OWA Honeypot + pastebin.com = 60 seconds
by @_w_m__
If you’ve ever done an external pentest or redteam exercise then you will know that OWA (Outlook Web App) is your friend. Everything from bruteforcing, dropping mail rules ala ruler or just scanning mailboxes for useful info such as passwords etc.
Chances are that you got in using some form of a password attack, bruteforce, spraying or what ever floated you boat on the day. And you most likely noted in your report that a weak password policy, user password reuse and lack of MFA (Multi Factor Authentication) is to blame. And that is really sound advice, but more often than not companies for one reason or another tend to ignore these recomendations. Maybe strong passwords/phrases are to hard to remember, maybe MFA gets in the way of users.
The other very common thread is that companies/organisations often strugle to understand why someone would go after them. They don’t hold credit card data so why?
But I’m not going down that rabbit hole. What I was curious about was how quickly, if at all, would an OWA stack become a target if possible credentials become “public”. I’m not talking about your usual internet scanners, shodan etc.
./configure
To start I would need an OWA instance, which 1. I didn’t have and 2. being lazy I wasn’t going to setup. Just way to much effort, so after googling for a bit and not finding a OWA based honeypot that I liked so I quickly slapped one together using python flask and some pretty hacky code, https://github.com/joda32/owa-honeypot.
I added some touches like the favicon, fonts and tweaking the HTTP Response headers to at least look like a Windows/OWA box. I also added some routes that you would normally find with OWA (EWS etc) and put some basic auth on them. Lastly, I decided to copy include some IIS/.Net 404, 403 and 401 pages again just to make it less obvious that this is a honeypot.

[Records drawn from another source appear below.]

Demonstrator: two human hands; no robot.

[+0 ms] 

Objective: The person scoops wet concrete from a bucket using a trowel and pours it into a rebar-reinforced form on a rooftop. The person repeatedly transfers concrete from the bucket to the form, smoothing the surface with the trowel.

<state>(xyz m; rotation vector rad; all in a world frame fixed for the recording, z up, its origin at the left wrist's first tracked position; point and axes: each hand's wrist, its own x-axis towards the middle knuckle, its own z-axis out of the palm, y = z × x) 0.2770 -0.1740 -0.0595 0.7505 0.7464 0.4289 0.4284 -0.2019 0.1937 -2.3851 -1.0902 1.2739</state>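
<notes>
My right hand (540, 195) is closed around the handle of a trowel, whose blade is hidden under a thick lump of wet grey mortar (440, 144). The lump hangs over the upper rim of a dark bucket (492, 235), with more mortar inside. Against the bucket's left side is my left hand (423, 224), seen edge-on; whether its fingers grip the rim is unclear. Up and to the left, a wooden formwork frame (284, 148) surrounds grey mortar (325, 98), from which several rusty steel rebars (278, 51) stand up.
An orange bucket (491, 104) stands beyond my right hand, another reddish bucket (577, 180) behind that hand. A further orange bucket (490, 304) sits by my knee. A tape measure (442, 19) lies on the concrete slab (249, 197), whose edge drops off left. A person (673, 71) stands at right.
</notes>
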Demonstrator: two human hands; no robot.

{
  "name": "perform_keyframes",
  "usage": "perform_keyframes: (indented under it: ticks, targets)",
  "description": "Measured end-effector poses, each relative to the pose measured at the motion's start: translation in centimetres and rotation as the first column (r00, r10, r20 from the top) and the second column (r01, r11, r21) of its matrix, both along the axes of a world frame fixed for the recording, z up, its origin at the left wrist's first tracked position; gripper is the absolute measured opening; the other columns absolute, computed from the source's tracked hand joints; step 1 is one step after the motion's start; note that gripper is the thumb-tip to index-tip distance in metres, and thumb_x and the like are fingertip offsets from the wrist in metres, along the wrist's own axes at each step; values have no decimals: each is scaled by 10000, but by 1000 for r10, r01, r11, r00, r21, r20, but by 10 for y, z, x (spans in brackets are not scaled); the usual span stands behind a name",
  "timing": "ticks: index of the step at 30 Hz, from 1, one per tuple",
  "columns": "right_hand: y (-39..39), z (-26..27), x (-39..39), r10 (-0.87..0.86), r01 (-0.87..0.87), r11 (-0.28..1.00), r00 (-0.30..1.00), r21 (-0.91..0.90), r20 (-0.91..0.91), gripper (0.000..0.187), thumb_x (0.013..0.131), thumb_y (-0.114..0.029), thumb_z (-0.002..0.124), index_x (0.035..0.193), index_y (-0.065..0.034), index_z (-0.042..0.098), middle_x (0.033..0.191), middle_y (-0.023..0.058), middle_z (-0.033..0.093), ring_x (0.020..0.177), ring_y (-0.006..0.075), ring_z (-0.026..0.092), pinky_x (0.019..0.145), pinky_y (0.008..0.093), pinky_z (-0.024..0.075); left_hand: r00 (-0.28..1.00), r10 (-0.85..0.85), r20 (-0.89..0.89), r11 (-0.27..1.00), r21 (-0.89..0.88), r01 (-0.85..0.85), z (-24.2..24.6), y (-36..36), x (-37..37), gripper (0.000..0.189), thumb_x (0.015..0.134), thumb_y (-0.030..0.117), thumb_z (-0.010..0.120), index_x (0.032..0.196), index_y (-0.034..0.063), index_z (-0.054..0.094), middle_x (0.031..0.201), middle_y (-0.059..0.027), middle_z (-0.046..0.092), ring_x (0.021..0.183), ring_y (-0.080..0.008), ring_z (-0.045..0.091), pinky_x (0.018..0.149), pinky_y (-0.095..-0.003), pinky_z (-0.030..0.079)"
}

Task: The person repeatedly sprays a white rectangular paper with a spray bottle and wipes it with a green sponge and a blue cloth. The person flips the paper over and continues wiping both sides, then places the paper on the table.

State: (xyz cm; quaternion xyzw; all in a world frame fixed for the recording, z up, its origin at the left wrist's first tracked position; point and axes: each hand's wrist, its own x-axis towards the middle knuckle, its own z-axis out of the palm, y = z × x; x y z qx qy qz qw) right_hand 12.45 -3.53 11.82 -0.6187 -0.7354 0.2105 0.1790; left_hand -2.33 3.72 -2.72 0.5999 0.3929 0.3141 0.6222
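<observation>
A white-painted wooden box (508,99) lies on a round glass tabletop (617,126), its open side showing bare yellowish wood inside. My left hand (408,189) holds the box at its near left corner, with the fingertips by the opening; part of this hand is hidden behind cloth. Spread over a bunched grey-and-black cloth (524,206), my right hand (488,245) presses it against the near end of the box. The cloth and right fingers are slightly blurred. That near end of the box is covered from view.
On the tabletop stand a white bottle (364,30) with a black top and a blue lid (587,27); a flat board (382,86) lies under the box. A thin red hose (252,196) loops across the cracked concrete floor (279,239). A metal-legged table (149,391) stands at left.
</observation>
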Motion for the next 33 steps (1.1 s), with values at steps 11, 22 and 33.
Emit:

I registered a super cheap domain from NameCheap and got the honeypot running on a $5 DigitalOcean VPS.
./make
Now if I just left it like that, chances are that the only traffic I would see in the logs is generic internet noise, scanners, search engines, bots etc and that is exactly the traffic that I’m not interested in. I needed to get some fake details of this honeypot out somewhere and see if someone would notice. Pastebin sounded like a good idea, I mean if you wanted to put some crap on the internet, that is probably the place to put it.
To create the post I simply searched for a paste with the word “Hacked” in it, copied it, cleaned up the data a bit and replaced the domains of the email addresses in the orignal post with the domain that I purchased. Also I changed the link of the “supposed” breached site. And then I just posted it back onto pastebin.
Gone in 60 seconds
To be honest I didn’t expect much, I would have settled for someone browsing to the honeypot. 60 seconds was all that it took for the first login attempt using “creds” from the fake breach. Over the next 45 min another 5 different IPs tried various “creds” all from the fake breach. Also, based on the HTTP logs, this looked like actual browsers, not just based on the User-Agent, but also the way and the sequence that resources were requests from the honeypot
Also not one “attacker” used the full list. The most one attacker tried was 5 sets of creds, randomly picked from the breach.
What was also mildly interesting was that the IP addresses used was not in any threat list, tor exit nodes or other VPN ranges. It actually seemed to be mostly GSM/Mobile network ranges from various countries :)
I think the moral of the story here is that while this experiment was not scientific in any way shape or form it does show a certain level of interest and intent in gaining access to “compromised” systems. If it was a real organisation at the other end of the domain and not a honeypot having things like MFA etc would definitly be worth having (actually you don’t have an excuse not to have it) but if for some reason you don’t having things like canary or honeytoken accounts atleast will give you a heads up that your data has leaked in some shape or form.